五条は術式が使えない故に呪力強化のみで応戦しているがもし無下限が使えていたら今まで出てきた呪詛師たちはすべて木っ端微塵になるだろう。
それだけの強さが無下限にはある。
「ああ、それなら多分直哉のせいだな」
「はぁ?アイツがなんで関係あんだよ」
「アイツ、戦歴が中々イカれてんだよ。」
甚爾が携帯で闇サイトの懸賞金画面を見せてくる、そこには別途で禪院直哉に対して5000万から8000万の懸賞金がズラッと並べられていた。
「星漿体の護衛に駆り出されるってんで禪院家や直哉本人に恨みを持つ勢力が糸目を付けずに懸賞金を吊り上げまくってやがる。」
直哉自身の危険度は特級クラスとされており、呪詛師組織を16歳ながら8つ潰しており、呪詛師と関係のある非術師組織は50に届こうかというほど壊滅させている。
その過程で特級呪霊との戦闘経験もあり、無傷で生還、真正面からの戦闘では呪具を交えた多彩な戦闘から正面突破まで大凡ハイクラスに熟している。
「アイツこんなに強かったのか。」
「おいおい五条、お前は世間を知らなさすぎだ、もう少し他人をみろよ。」
「生まれた家で猿扱いされてた人間が言う言葉じゃねえな。」
「婿に入ったんでな、今は伏黒だ」
「あっそ」
術式が使えなくなっている状態の五条悟は今ここに居るメンバーの中で最弱である。
あるのだが本人はそのことを完全に無視している。
「ところで、その肝心の直哉君は何処に居るんだい?」
「アイツなら分かりやすく囮になってるぞ、そのついでに使えそうな奴のスカウトだ」
「呪詛師がまともな仕事なんざ出来るかよ。」
「目の前にまともな仕事をしてる奴がいるんだが?」
「絶対にまともじゃねえだろ」
この3人は割と仲が良いのかもしれない。
ーーーーーー
加茂憲倫、加茂憲倫・・・確か呪胎九相図の生みの親、呪霊を孕ませる女をとっ捕まえて人体実験にした。

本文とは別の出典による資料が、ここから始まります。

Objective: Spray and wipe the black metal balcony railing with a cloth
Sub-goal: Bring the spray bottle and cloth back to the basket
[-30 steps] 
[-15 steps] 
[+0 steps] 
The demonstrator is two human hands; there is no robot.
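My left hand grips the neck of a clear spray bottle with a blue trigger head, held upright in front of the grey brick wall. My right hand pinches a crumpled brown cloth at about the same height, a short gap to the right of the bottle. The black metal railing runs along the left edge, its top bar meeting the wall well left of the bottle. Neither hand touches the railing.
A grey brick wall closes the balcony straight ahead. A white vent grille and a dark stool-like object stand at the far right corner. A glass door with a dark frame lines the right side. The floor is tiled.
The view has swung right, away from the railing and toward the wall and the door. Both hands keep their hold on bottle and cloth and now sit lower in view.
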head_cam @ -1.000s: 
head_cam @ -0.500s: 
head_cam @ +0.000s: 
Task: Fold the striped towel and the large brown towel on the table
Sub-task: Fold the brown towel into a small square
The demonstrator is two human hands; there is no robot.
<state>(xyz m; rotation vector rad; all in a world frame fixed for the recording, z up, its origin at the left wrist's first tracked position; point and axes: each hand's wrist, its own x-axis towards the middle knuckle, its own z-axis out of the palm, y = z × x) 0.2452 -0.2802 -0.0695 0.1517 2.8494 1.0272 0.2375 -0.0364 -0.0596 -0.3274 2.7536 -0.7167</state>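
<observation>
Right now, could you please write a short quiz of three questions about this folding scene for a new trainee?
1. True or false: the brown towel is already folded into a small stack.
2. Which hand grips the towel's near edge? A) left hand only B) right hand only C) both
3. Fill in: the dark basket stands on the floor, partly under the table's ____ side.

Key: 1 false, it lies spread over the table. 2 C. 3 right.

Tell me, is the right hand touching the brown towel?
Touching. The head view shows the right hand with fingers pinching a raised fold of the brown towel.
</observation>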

加茂家で保護を?いや、人体実験後の母体なんぞボロ雑巾に成り果てとる筈や。
「死ね!禪院直哉ァ!」
「ふーむ」
渡愛は初対面の時なんで言うとった?私を孕ませる呪霊ですかって言うとったな。
「早すぎる!撤退しろ!」
ああ、そういうことか。
「ようやっと正体見えたで」
加茂憲倫は、呪物製作のスペシャリスト。
呪胎九相図を作ったって事は最後の時に九相図産んだ母親が居る。
作り方はなんや?いや、もう分かっとるなぁ。
術式は、魂に刻まれる。
「魂を呪物で作りおったな?」
バツカラス。
俺の最終目標の手段の一つは、バツカラスや。
いつやりに来るかわからん以上は、五条悟と夏油傑の強化は、早ければ早いほどいい。
「そうやな、しゃあないかもしれんな、コレは」
呪詛師たちの死体の海の中で直哉は一息つく。
「許しは請わん、恨んでや」
展開に悩んでいたら投稿がどんどん遅くなる、書きたい場面は作中内で十年以上先なのが悲しいところ。
直哉君は羂索君を明確に捕捉し始めました。
渡愛の出番が少しずつ遠のいていく・・・()
誤字報告が毎話毎話来てくれてありがとう御座います、誤字部分見て多さにビビる私が居る。